Google is deeply invested in furthering artificial intelligence capabilities as demonstrated by nine AI startups that were acquired over the last few years. Google has also just added more brainpower to AI research unit in Canada. Their main research focus is on machine learning which helps advance Google’s language, speech translation, visual processing, ranking and prediction capabilities.
IBM has been a leader in AI since the 1950s and has also made three recent acquisitions to further complement its AI service, Watson. IBM’s Cognitive Horizons Network is advancing the science behind AI and cognitive computing through collaborative research.

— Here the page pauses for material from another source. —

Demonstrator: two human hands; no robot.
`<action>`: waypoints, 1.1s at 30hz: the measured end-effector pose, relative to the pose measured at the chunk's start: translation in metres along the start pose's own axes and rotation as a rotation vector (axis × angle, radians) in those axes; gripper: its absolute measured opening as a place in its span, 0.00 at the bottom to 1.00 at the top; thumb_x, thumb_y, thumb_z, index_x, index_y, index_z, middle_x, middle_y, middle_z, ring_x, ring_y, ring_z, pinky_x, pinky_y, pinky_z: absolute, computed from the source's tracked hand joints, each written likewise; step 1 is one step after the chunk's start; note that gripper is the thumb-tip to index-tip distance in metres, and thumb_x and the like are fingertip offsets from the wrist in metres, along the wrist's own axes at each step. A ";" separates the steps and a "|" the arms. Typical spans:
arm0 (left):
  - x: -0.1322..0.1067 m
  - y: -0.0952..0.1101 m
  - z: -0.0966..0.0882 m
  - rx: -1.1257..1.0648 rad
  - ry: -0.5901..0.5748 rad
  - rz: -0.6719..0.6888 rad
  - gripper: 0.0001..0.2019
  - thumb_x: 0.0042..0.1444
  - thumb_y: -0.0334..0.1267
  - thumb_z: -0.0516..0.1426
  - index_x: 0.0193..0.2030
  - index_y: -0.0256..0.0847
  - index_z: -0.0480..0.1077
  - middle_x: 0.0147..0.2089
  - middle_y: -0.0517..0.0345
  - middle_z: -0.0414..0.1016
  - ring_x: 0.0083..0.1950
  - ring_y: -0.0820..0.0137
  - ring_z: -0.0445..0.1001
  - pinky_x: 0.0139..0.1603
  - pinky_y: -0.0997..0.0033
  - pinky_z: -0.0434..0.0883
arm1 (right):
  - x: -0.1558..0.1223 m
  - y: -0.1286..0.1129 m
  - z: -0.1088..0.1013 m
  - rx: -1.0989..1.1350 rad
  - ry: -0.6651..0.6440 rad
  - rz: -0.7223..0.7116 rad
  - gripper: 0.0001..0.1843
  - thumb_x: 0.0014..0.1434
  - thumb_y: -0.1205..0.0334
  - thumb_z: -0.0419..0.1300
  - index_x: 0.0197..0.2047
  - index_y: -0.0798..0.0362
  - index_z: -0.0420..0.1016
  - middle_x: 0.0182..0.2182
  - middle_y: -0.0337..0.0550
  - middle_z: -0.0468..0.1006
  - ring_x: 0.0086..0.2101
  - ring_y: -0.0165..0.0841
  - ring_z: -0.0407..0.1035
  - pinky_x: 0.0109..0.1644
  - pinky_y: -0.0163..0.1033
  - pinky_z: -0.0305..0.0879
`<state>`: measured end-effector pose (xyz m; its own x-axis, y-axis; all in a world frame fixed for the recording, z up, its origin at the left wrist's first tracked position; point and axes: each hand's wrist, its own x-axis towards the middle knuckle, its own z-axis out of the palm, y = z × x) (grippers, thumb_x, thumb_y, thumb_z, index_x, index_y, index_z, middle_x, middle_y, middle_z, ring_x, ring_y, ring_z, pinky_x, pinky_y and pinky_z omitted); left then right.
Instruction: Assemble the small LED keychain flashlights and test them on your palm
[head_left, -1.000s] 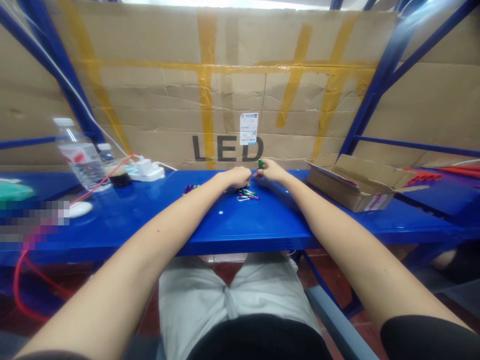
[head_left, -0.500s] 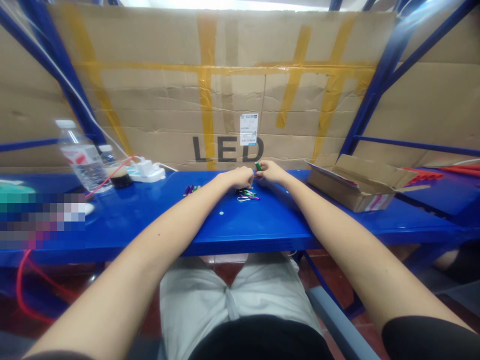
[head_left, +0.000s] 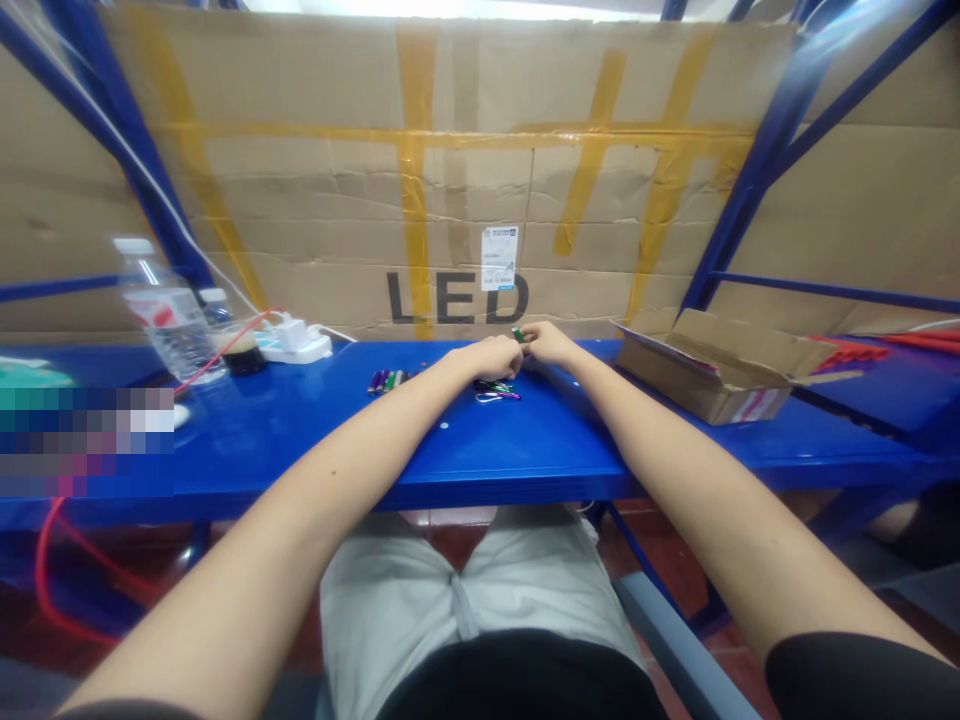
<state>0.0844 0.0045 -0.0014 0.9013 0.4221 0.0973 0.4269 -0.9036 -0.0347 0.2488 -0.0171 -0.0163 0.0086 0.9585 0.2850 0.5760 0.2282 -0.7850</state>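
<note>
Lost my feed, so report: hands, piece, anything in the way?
Left hand and right hand closed on small green piece. Coloured clips loose on blue bench beneath. Nothing blocking.

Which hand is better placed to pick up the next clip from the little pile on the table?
Left, probably. The left hand is nearest the clip pile; the right hand is farther off and pinches the green piece.

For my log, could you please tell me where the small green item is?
Head view, centre: the small green item is pinched between the left hand and right hand over the blue table.
</note>
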 end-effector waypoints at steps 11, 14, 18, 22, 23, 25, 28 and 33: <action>-0.003 -0.006 0.003 -0.053 0.031 -0.052 0.06 0.52 0.30 0.60 0.25 0.38 0.74 0.26 0.55 0.74 0.28 0.67 0.71 0.32 0.67 0.63 | 0.006 0.007 0.001 0.054 -0.037 0.005 0.12 0.47 0.81 0.64 0.34 0.58 0.80 0.26 0.43 0.81 0.27 0.31 0.71 0.35 0.35 0.67; -0.007 -0.005 0.002 -0.027 0.076 -0.056 0.07 0.52 0.28 0.59 0.24 0.38 0.72 0.25 0.55 0.72 0.27 0.67 0.69 0.31 0.67 0.62 | 0.005 0.007 0.001 0.051 -0.046 0.013 0.12 0.47 0.81 0.63 0.33 0.58 0.79 0.25 0.42 0.80 0.26 0.31 0.70 0.32 0.35 0.65; -0.014 -0.011 0.000 -0.057 0.191 -0.080 0.05 0.53 0.26 0.58 0.31 0.37 0.74 0.30 0.54 0.76 0.31 0.66 0.72 0.33 0.69 0.64 | 0.002 0.004 0.000 0.033 -0.067 -0.003 0.10 0.47 0.80 0.63 0.31 0.57 0.78 0.23 0.40 0.77 0.23 0.29 0.65 0.30 0.34 0.61; -0.018 -0.023 -0.004 -0.165 0.418 -0.065 0.05 0.55 0.26 0.60 0.38 0.36 0.75 0.38 0.53 0.80 0.40 0.66 0.76 0.41 0.70 0.68 | -0.002 -0.002 0.000 0.045 -0.085 -0.039 0.11 0.47 0.79 0.61 0.32 0.58 0.79 0.24 0.40 0.77 0.25 0.28 0.65 0.32 0.35 0.62; -0.019 -0.025 -0.005 -0.179 0.473 -0.057 0.04 0.56 0.27 0.60 0.38 0.36 0.75 0.38 0.53 0.80 0.41 0.66 0.76 0.42 0.69 0.69 | -0.003 -0.003 0.000 0.056 -0.096 -0.040 0.11 0.47 0.79 0.61 0.33 0.58 0.79 0.25 0.40 0.77 0.25 0.29 0.66 0.32 0.35 0.62; -0.020 -0.027 -0.007 -0.196 0.560 -0.040 0.02 0.56 0.28 0.62 0.36 0.36 0.75 0.37 0.54 0.79 0.42 0.66 0.75 0.44 0.68 0.69 | -0.004 -0.006 0.000 0.079 -0.118 -0.048 0.12 0.46 0.78 0.62 0.34 0.58 0.80 0.26 0.41 0.78 0.26 0.30 0.67 0.33 0.36 0.63; -0.019 -0.023 -0.007 -0.241 0.643 -0.030 0.04 0.53 0.26 0.62 0.33 0.37 0.73 0.35 0.56 0.77 0.39 0.68 0.74 0.42 0.69 0.68 | -0.005 -0.008 0.001 0.107 -0.138 -0.093 0.09 0.47 0.77 0.62 0.32 0.58 0.79 0.26 0.41 0.77 0.26 0.29 0.66 0.33 0.36 0.63; -0.016 -0.016 -0.003 -0.260 0.704 0.008 0.07 0.51 0.24 0.62 0.31 0.38 0.70 0.34 0.58 0.73 0.39 0.69 0.71 0.42 0.70 0.68 | -0.007 -0.010 0.004 0.187 -0.162 -0.115 0.09 0.45 0.77 0.63 0.31 0.57 0.78 0.26 0.41 0.78 0.27 0.30 0.67 0.34 0.36 0.64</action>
<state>0.0633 0.0123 0.0005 0.6074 0.3479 0.7142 0.3108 -0.9314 0.1894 0.2393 -0.0250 -0.0128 -0.1878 0.9358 0.2984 0.4045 0.3505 -0.8447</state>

Microsoft has also made some major moves in AI and working towards embedding AI in to agents, applications, services and infrastructure. It has also merged Bing, Cortana and Research to make a 5,000-strong AI division. Microsoft has revealed that Altera FPGAs have been installed across every Azure cloud server, creating what the company is calling “the world’s first AI supercomputer”. OpenAI has also recently started to work with Microsoft with respect to running most of their large-scale deep learning and AI experiments on Azure.

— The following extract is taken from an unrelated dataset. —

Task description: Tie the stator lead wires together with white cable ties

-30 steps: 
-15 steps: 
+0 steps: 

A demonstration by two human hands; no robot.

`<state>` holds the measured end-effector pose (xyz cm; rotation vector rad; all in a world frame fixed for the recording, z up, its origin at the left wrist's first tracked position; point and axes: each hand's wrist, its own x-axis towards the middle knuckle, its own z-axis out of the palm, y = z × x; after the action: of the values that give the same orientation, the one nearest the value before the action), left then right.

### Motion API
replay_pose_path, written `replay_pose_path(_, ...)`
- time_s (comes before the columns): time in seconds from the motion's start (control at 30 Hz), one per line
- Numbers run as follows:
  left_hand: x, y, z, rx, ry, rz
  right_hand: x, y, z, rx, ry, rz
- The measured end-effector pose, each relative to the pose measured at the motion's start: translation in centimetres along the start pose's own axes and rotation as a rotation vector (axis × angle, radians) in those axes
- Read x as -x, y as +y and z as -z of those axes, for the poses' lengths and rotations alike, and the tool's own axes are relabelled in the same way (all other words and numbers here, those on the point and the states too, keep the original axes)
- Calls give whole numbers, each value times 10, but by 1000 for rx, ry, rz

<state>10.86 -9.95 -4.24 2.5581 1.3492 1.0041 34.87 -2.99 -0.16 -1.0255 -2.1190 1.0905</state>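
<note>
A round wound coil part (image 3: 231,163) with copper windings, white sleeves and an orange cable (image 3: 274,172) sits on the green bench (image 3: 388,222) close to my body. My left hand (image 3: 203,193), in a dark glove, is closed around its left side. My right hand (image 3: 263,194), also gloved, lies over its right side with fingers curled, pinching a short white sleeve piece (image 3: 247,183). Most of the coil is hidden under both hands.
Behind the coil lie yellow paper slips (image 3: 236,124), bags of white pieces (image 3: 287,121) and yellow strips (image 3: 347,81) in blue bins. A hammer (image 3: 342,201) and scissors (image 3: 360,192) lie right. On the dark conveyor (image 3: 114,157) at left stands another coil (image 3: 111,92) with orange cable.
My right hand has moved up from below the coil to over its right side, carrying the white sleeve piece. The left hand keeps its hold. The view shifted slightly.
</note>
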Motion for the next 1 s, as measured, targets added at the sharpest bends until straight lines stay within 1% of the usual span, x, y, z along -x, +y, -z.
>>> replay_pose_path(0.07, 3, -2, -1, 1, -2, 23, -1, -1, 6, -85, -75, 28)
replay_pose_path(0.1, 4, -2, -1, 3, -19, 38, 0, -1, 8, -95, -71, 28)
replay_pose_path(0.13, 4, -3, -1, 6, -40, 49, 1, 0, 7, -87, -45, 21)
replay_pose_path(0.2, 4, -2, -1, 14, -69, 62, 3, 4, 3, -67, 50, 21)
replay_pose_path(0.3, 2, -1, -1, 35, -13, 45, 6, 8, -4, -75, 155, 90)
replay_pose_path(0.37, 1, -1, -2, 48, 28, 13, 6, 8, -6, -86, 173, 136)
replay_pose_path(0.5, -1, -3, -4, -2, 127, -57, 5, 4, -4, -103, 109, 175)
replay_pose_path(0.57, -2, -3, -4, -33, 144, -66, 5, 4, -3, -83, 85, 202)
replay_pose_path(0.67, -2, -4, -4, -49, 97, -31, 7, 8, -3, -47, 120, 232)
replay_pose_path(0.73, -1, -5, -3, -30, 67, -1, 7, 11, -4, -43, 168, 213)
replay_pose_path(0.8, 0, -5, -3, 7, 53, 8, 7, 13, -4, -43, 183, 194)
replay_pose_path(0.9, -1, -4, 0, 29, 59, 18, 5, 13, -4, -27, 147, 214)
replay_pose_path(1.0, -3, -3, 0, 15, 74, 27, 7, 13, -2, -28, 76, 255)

The Amazon Machine Learning platform provides companies with the ability to predict and find patterns using data. Additionally, Amazon Echo brings AI into the home through the intelligent voice server, Alexa.
Apple has also further improved their machine intelligence capability by acquiring four AI startups within the past two years and hiring a CMU professor as director of Apple’s AI research to smarten up Siri, Apple’s virtual assistant. The latter has transformed over the years from being a fairly simple voice assistant to being a fully-fledged digital assistant.
Salesforce has also acquired three AI companies over the past two years, and recently announced Salesforce Einstein, their AI service. Their latest initiative, which includes a team of 175 data scientists, uses machine learning to help employees more efficiently perform tasks by simplifying and speeding them up.
Twitter has have acquired four AI companies to date (the latest being the AI tech startup, Magic Pony) and plan to harness the expertise gained through these acquisitions to become a key player in the video space.
General Electric (GE), a leader in the Industrial Internet, has also recently acquired two AI startups, Bit Stew Systems and Wise.IO. This is in addition to other AI acquisitions done a few years ago which included SmartSignal and CSense Systems, the latter being a company that I have founded. NEC also plans to contribute AI to GE’s Predix platform for the industrial Internet of Things (IoT).
The Machine Intelligence Landscape
As can be seen from the Bloomberg Beta’s most recent version of the current state of Machine Intelligence 3.0 and the enterprise implication of this diagram, a multitude of machine intelligence companies (with the majority being startups) are penetrating most industries as well as enterprise functions and intelligence. Apart from ground, aerial, and industrial autonomous systems, intelligent agents are clearly a key part of the next technology revolution. The machine intelligence technology stack is also maturing with respect to supporting big data analytics and data science related tasks, as well as a range of smart applications. The machine intelligence landscape also reflects some key open source libraries and some of the companies and organizations focused on advancing the state-of-the-art in Machine Intelligence as part of their research and development efforts (as discussed above). The race is on…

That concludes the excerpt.